Zum Kinder- und Jugendschutz gehört, dass ausschließlich erwachsene Personen Mitglieder in einer Anbauvereinigung werden und diese betreten dürfen. Die Abgabe von Cannabis an Kinder und Jugendliche bleibt weiterhin strafbar. Anbauvereinigungen, die Cannabis an Jugendliche abgeben, verlieren ihre Erlaubnis. Es gilt ein Mindestabstand von 100 Metern zu Kitas, Schulen und anderen Kinder- und Jugendeinrichtungen. In Sichtweite solcher Einrichtungen ist der Konsum verboten.
Darüber hinaus gilt ein allgemeines Werbe- und Sponsoringverbot für Konsumcannabis und für Anbauvereinigungen. Für Erwachsene unter 21 Jahren gelten abgesenkte THC-Grenzen und Abgabemengen. So wird die Gesundheit der Konsument*innen geschützt.
Ein zentraler und wichtiger Punkt in  der Präventionsarbeit sind zusätzliche Angebote: Die Bundeszentrale für gesundheitliche Aufklärung (BZgA) wird vermehrt Präventionsangebote anbieten. Ausführliche Informationen für Jugendliche, Eltern und Fach- und Lehrkräfte stellt die BZgA bereits jetzt zur Verfügung.
Die Bundesregierung plant einen umfassenden Katalog zur Prävention bei Jugendlichen und jungen Erwachsenen.
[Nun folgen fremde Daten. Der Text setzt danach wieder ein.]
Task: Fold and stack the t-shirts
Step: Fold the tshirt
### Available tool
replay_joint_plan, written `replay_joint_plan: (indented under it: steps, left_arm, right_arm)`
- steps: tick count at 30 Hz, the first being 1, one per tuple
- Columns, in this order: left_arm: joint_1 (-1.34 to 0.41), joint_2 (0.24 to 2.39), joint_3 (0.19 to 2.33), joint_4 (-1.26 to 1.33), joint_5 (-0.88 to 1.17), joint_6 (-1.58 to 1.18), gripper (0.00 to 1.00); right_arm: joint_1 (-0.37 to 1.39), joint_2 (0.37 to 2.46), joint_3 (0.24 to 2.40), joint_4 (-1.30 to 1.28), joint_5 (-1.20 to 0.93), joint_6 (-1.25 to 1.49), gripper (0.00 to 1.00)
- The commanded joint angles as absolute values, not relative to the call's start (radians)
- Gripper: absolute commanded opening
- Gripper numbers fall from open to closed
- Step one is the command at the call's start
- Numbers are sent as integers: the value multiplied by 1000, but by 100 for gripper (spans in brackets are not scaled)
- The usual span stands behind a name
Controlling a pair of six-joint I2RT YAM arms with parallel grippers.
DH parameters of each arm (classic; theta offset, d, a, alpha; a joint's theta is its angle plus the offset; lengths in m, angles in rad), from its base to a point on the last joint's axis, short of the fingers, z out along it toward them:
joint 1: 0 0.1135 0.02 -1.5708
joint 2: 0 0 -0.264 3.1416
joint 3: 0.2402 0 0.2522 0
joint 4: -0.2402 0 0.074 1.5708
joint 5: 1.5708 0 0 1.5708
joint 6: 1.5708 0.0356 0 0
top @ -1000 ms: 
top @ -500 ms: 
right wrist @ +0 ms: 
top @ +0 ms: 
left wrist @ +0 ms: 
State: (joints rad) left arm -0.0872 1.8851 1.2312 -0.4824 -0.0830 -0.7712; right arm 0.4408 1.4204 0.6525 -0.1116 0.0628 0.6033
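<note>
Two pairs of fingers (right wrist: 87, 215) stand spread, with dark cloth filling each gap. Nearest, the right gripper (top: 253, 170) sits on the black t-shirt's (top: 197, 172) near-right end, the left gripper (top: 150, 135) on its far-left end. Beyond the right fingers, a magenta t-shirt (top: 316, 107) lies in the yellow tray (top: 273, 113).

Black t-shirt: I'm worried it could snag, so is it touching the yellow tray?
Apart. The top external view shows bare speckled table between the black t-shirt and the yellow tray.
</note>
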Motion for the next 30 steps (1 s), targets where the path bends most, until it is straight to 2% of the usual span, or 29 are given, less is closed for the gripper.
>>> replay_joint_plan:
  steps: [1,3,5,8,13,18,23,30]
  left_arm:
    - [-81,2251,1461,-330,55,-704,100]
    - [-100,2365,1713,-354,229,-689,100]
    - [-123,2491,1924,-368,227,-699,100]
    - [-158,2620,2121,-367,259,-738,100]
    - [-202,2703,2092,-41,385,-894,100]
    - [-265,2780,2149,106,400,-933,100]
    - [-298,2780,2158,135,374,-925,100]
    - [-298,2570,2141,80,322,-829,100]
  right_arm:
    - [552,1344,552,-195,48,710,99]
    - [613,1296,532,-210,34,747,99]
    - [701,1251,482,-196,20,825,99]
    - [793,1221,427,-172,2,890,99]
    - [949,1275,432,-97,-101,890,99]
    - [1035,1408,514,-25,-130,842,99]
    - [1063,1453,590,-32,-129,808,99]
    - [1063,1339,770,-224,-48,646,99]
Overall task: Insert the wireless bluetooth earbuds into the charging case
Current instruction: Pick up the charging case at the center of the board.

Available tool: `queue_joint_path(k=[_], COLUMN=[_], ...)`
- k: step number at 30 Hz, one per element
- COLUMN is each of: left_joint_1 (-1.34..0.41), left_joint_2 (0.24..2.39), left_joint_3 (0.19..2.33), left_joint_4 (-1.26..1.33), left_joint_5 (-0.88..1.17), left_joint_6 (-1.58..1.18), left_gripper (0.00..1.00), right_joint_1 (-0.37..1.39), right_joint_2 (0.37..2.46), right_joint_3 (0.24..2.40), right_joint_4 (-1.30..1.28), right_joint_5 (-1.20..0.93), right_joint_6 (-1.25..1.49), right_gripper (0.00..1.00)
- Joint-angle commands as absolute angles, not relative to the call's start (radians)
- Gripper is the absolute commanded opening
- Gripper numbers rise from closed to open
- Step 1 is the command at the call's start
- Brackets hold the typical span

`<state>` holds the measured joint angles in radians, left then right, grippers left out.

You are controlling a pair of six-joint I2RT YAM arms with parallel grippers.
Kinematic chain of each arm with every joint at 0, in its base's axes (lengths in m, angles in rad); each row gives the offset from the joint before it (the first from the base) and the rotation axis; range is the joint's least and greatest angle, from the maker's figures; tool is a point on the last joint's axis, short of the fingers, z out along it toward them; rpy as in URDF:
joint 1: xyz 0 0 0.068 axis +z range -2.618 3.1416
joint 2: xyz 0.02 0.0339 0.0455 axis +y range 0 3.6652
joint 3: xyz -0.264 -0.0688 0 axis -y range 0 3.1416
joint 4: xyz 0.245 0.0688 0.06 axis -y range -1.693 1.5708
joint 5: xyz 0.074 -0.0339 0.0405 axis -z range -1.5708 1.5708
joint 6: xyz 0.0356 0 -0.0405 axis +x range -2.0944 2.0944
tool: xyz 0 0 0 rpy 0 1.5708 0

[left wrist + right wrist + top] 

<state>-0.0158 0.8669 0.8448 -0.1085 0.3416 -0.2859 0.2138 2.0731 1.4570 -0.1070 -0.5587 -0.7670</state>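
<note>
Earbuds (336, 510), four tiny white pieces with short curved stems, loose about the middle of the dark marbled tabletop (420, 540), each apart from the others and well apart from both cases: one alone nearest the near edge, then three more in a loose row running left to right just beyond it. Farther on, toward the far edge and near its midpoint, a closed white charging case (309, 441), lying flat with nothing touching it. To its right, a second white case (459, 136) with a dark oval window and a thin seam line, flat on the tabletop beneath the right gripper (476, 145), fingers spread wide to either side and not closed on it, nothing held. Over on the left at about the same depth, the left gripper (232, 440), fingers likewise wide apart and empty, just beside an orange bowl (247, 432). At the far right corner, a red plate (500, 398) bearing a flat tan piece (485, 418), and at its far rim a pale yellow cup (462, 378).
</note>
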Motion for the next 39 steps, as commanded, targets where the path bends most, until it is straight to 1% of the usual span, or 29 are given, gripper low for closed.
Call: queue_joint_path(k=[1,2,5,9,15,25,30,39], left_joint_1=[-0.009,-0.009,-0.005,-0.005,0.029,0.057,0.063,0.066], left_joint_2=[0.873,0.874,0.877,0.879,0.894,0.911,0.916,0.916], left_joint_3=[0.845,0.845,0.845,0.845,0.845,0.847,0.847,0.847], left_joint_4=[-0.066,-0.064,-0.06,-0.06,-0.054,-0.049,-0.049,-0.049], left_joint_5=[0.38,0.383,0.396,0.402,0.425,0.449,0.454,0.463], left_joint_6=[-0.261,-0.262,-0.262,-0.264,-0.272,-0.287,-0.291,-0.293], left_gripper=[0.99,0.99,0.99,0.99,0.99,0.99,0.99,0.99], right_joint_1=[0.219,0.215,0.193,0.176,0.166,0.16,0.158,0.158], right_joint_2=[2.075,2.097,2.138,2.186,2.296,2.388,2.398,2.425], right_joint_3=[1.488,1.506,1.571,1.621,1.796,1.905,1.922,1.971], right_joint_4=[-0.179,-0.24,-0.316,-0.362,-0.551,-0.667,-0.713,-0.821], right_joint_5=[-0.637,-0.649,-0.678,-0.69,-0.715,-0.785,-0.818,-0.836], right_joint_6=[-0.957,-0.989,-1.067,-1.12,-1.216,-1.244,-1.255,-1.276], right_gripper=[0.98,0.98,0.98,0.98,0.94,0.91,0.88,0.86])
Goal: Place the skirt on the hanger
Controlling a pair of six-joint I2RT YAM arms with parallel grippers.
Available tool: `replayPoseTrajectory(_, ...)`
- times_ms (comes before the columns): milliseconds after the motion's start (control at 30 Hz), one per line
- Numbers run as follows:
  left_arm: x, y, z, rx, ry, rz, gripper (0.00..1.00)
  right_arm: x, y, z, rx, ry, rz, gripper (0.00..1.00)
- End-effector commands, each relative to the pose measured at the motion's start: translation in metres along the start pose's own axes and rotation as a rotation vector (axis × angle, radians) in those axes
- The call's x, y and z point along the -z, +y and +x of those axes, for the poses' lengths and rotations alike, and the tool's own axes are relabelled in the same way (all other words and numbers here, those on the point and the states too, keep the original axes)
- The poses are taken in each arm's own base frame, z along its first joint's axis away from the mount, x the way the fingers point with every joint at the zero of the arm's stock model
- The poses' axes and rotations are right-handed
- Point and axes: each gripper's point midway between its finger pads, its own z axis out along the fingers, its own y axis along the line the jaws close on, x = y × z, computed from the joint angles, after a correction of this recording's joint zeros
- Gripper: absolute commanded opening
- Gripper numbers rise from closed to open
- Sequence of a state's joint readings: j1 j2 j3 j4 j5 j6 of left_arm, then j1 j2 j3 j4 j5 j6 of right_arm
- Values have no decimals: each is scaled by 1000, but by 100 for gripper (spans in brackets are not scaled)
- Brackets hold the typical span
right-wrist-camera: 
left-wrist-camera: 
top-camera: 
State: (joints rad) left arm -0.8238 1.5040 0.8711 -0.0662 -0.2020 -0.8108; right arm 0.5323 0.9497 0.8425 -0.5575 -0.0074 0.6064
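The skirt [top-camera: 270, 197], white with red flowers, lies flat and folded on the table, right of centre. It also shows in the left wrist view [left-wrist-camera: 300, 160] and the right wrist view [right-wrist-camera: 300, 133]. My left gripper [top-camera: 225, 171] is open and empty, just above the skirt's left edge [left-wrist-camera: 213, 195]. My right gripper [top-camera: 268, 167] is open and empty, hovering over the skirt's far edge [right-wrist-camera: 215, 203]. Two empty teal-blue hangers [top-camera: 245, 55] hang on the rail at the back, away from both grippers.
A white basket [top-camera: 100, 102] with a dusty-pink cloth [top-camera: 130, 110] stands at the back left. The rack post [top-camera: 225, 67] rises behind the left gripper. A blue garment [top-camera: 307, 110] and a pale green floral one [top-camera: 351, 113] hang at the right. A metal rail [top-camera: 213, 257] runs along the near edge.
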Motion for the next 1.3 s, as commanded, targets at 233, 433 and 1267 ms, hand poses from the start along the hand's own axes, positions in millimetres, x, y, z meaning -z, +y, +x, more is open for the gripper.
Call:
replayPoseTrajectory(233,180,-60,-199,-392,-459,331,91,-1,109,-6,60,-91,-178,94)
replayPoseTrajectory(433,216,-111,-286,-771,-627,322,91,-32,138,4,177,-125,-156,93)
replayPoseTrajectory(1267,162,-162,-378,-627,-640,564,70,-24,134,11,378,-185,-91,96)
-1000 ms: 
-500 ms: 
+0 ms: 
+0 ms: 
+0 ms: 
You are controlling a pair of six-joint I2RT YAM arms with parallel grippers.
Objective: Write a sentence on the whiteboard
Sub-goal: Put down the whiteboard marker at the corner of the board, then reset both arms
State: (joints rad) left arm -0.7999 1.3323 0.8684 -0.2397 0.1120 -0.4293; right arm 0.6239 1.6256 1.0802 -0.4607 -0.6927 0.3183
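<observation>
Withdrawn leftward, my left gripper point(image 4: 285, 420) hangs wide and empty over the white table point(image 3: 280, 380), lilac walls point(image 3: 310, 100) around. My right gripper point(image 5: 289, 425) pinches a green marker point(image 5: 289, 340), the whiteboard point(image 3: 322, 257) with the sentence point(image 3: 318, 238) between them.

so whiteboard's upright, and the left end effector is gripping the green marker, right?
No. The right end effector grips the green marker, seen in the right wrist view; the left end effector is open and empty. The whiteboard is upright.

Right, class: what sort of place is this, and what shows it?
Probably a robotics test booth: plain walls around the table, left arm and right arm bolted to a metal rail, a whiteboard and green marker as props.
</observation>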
Zum einen wird ein Mustercurriculum zur Schulung der Präventionsbeauftragten der Anbauvereinigung erstellt und den Ländern zur Verfügung gestellt. Darüber hinaus sollen Weiterbildungsangebote im Bereich der Suchtprävention sowie Leitfäden für die Erstellung eines Gesundheits- und Jugendschutzkonzeptes in den Anbauvereinigungen zur Verfügung gestellt werden. Ein zielgruppenorientiertes Beratungsangebot im digitalen Raum soll ebenfalls erstellt werden.